-- DATASET SECTION follows --

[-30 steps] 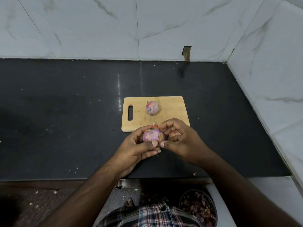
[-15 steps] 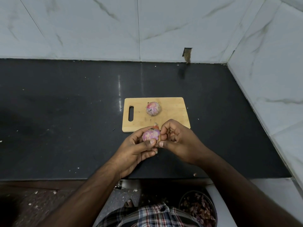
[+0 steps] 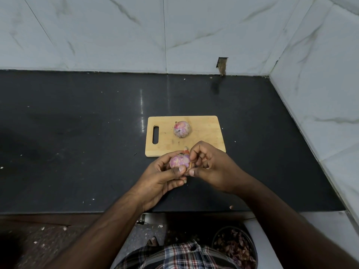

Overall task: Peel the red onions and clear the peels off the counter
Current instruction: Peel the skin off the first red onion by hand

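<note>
2 hands meet over the worktop's front edge: the left hand (image 3: 165,177) cups the onion (image 3: 179,161), stem pointing away, while the right hand (image 3: 211,167) pinches its peel (image 3: 189,165).

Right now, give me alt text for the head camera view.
A left hand holds a red onion while the right hand pinches its skin, over a black counter. A second onion sits on a wooden cutting board behind.

Two red onions on show: one onion (image 3: 182,129) at centre frame on the single cutting board (image 3: 206,133), another onion (image 3: 179,161) just below it. One bowl of peels (image 3: 236,247) sits lower right. Two hands.
</note>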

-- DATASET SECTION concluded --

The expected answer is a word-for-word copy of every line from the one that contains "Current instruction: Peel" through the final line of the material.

• **TASK RESPONSE**:
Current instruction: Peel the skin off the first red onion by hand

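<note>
2 hands meet over the worktop's front edge: the left hand (image 3: 165,177) cups the onion (image 3: 179,161), stem pointing away, while the right hand (image 3: 211,167) pinches its peel (image 3: 189,165).

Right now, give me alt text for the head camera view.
A left hand holds a red onion while the right hand pinches its skin, over a black counter. A second onion sits on a wooden cutting board behind.

Two red onions on show: one onion (image 3: 182,129) at centre frame on the single cutting board (image 3: 206,133), another onion (image 3: 179,161) just below it. One bowl of peels (image 3: 236,247) sits lower right. Two hands.
</note>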

The exercise has now been completed.